This discussion revolves around the adoption of memory-safe languages, with a particular focus on Rust, and its comparison to established languages like C++.
The Role and Perception of unsafe
in Rust
A central theme is the management and perception of the unsafe
keyword in Rust. While some argue that its presence fundamentally undermines Rust's memory safety guarantees, others contend that Rust provides robust tooling and language features to manage and audit unsafe
code effectively.
- "In a language with the
unsafe
construct and effectively no automated tooling to audit the uses of it. You have no guarantee of any significance." - timewizard - "You can forbid using unsafe code with the lints built into rustc: [link to rustc lint documentation]" - AlotOfReading
- "All of this is worlds ahead of the situation in C++." - AlotOfReading
- "All the C++ tooling that I'm aware of (e.g. ASAN/UBSAN/MSAN/TSAN) is still available on Rust. Additionally, it has MIRI which can check certain code constructs for defined behavior at the MIR level... C/C++ doesn't have anything like that for undefined behavior by the way." - vlovich123
- "However, if I can apply a nitpicking attitude here... unsafe is pretty baked into the language because there's either simply convenient constructs that the Rust compiler can't ever prove safely... or is required for basic operations (e.g. allocating memory). Pretending like you can really forbid unsafe code wholesale in your dependency chain is not practical..." - vlovich123
- "Safe rust is a safe language. Yes, it is built upon unsafe rust. But I still consider Python to be a memory safe language despite it being built on C. I can still trust that my Python code doesn't contain such memory errors. Safe Rust is the same in terms of guarantees. That's all that anyone is claiming." - xvedejas
- "Languages with unsafe don't just change where the security boundary lies. It shrinks the size of the area that the boundary surrounds." - zaphar
- "c/c++ you're in unsafe mode by default, unless you build guardrails yourself. rust built different: unsafe is loud, compiler flags it, tooling keeps count, you can gate it in ci. bugs donβt slip in quiet.. burden of proof shifts" - b0a04gl
Performance as a Key Driver and the "Performance at Any Cost" Mentality
The discussion touches upon the historical emphasis on performance and how it has hindered the adoption of safer alternatives. It's suggested that performance remains a crucial, if not the primary, consideration for many projects, and that the shift towards memory safety is a slow cultural and technical process.

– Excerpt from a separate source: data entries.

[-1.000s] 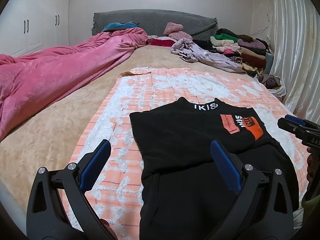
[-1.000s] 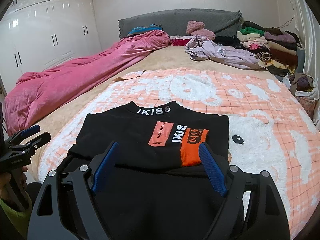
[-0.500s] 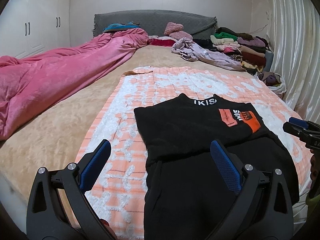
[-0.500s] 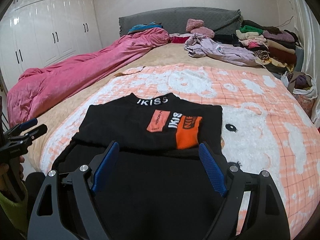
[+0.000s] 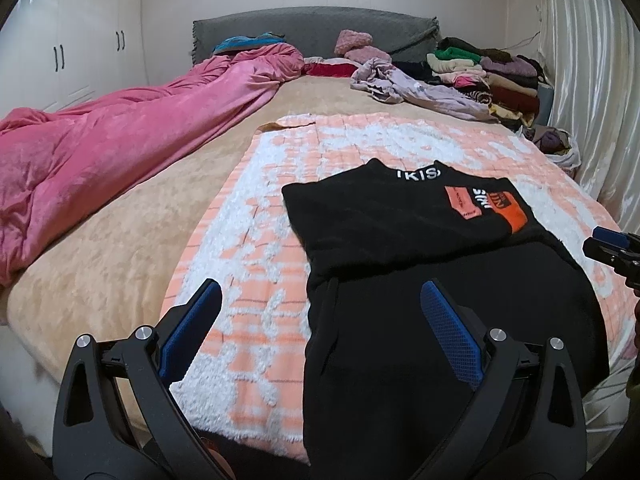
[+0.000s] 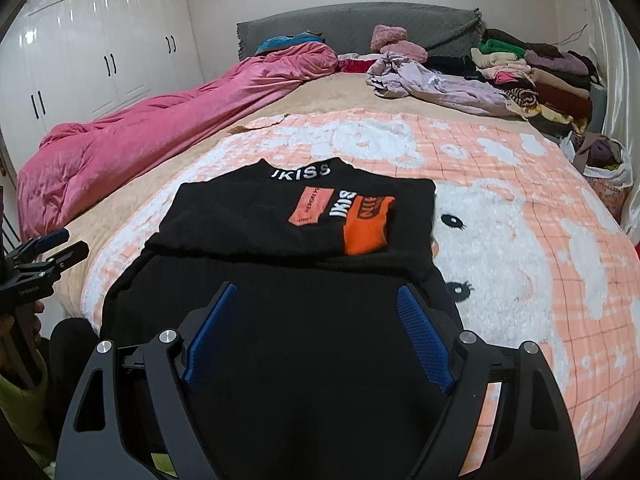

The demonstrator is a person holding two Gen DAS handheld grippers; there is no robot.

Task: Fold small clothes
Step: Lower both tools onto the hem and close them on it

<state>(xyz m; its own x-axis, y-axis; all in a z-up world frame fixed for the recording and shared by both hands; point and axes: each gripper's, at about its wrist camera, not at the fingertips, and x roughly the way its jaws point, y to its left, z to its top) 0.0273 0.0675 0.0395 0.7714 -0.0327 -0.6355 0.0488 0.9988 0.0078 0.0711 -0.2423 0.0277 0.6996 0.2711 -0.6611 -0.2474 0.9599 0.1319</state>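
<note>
A black top [image 5: 420,264] [image 6: 280,280] with white collar lettering and an orange patch lies on the pink-and-white blanket [image 5: 256,248] [image 6: 520,240]. Its upper part is folded over the lower part, which reaches the bed's near edge. My left gripper [image 5: 320,300] hovers open above the garment's left edge, nothing between its blue pads. My right gripper [image 6: 316,304] is open too, over the lower black cloth. Each gripper shows at the side of the other's view: the right gripper [image 5: 612,248] and the left gripper [image 6: 48,256].
A pink quilt [image 5: 100,152] runs along the bed's left side. Loose and stacked clothes [image 6: 520,76] sit near the grey headboard [image 6: 360,24]. A bag [image 6: 600,160] rests at the right edge by the curtain. White wardrobes [image 6: 80,60] line the left wall.
Both grippers have drawn back toward the bed's near edge, so the top sits farther away and more of its lower part shows. Both stay open.
</note>
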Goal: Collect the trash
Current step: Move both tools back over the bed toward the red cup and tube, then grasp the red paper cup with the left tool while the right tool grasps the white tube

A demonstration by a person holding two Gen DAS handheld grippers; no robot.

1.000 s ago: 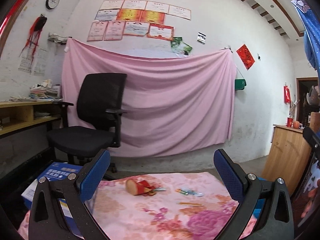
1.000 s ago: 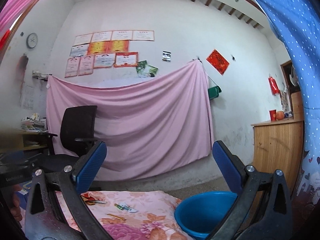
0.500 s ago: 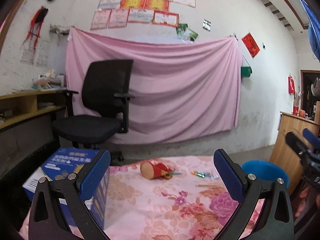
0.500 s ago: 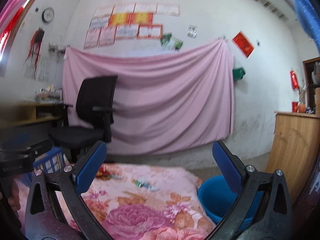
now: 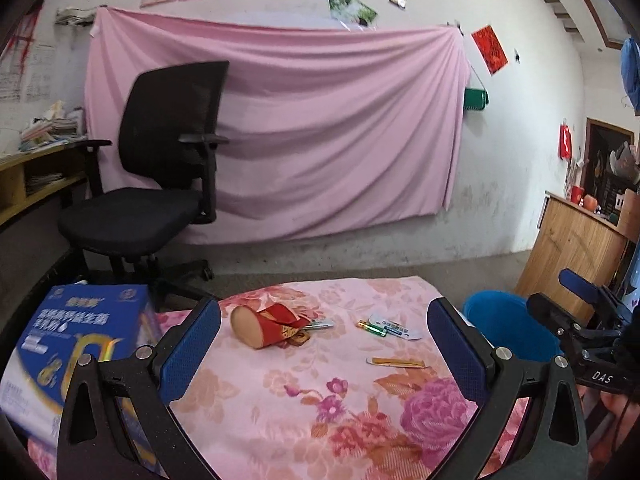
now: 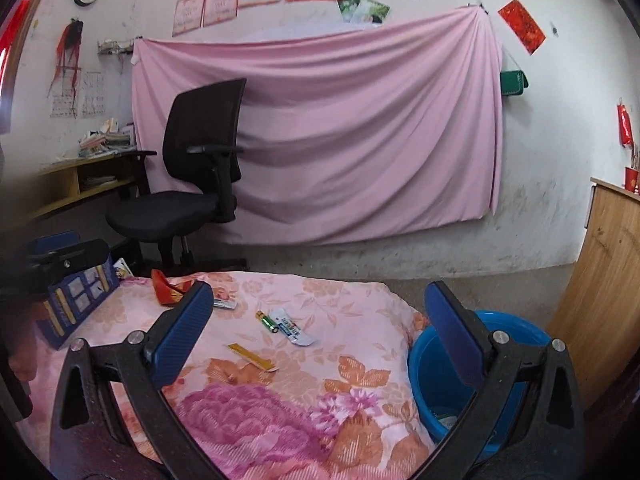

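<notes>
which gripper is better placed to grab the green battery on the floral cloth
Right, probably. The right gripper is open, with the small green battery lying just ahead between its fingers, and the round blue plastic basin beside it. The left gripper faces the crushed red paper cup.

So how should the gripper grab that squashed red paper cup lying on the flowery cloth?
Probably from above, closing across the red paper cup's round closed end, which faces the left gripper. That end looks firm and rounded, while the far end is crushed flat. The cup lies on its side on the cloth, and both grippers are open.

Matt floral cloth (image 5: pixel 320 400), glossy plastic basin (image 6: pixel 428 364)
</notes>
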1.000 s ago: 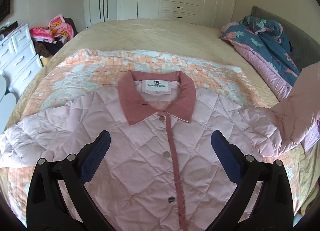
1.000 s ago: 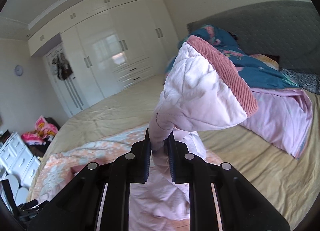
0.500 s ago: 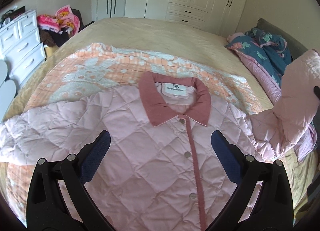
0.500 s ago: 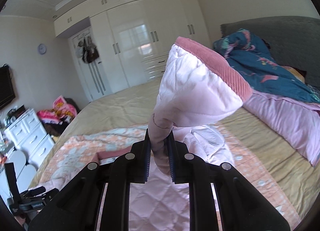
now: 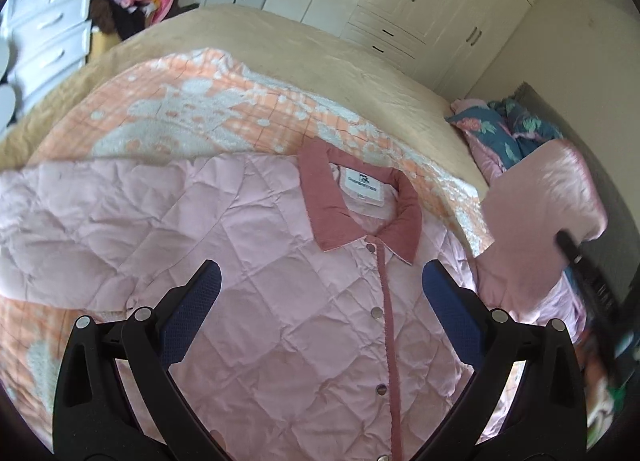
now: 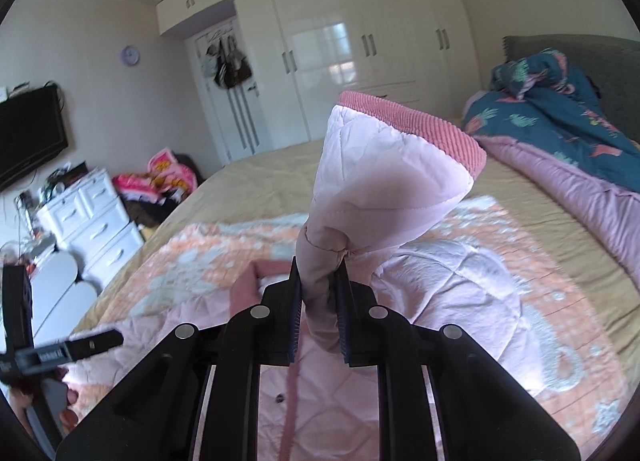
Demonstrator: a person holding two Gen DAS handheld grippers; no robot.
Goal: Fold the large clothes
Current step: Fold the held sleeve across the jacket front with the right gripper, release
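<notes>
A pink quilted jacket (image 5: 280, 301) is lying face-up on the patterned blanket (image 5: 192, 113) covering the bed (image 5: 320, 49), collar at one o'clock. The left gripper (image 5: 320, 289) is hovering above its chest, fingers spread wide and holding nothing. At three o'clock, the right gripper (image 6: 318, 293) is pinching the jacket's sleeve (image 6: 384, 169), lifting its ribbed cuff (image 6: 420, 121) clear.

The white neck label (image 5: 362, 186) inside the pink quilted jacket's (image 5: 280, 301) collar carries print, too blurred to read.
</notes>
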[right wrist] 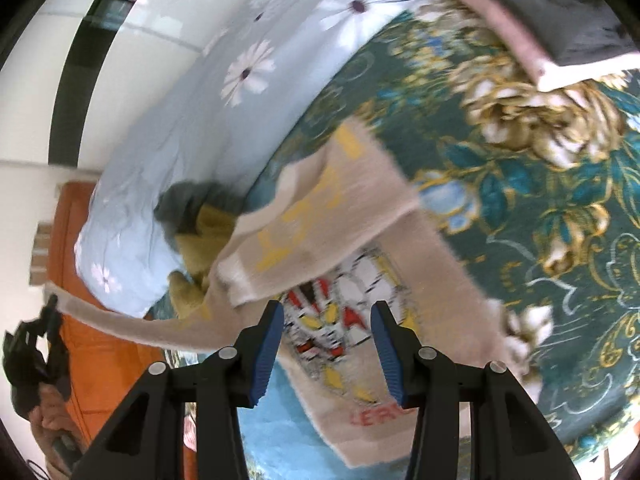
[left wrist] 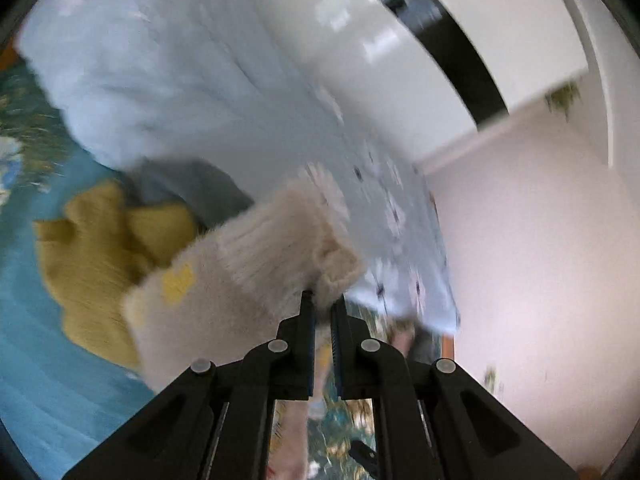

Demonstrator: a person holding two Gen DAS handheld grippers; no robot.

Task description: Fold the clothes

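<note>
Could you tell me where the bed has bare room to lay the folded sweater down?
Free: floral bedspread between beige sweater and grey folded stack. Crowded: yellow garment and blue quilt beside the sweater's sleeve, held by left gripper.

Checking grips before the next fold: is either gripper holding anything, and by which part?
The left gripper is shut on the beige sweater, pinching the ribbed cuff of one sleeve. The right gripper is open above the sweater, holding nothing.

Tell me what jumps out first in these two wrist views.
The beige sweater with its cartoon print lies across the teal floral bedspread, one sleeve pulled off to the left. The left gripper has its jaws clamped on that sleeve's ribbed cuff. The right gripper hovers open above the print.
</note>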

- "Finally, if memory safety were truly "table stakes" then we would have been using the dozens of memory safe languages that already existed. It should be blindingly obvious that /performance/ is table stakes." - timewizard
- "I think a big part of it is just inertia." - noisem4ker
- "It's been a very slow learning process trying to undo the "performance at every cost" mantra." - dwattttt
C++'s Legacy and Limitations in Memory Safety
The conversation frequently contrasts Rust with C++, highlighting C++'s strengths in ecosystem and backwards compatibility, but also its inherent challenges in achieving robust memory safety due to its historical design decisions.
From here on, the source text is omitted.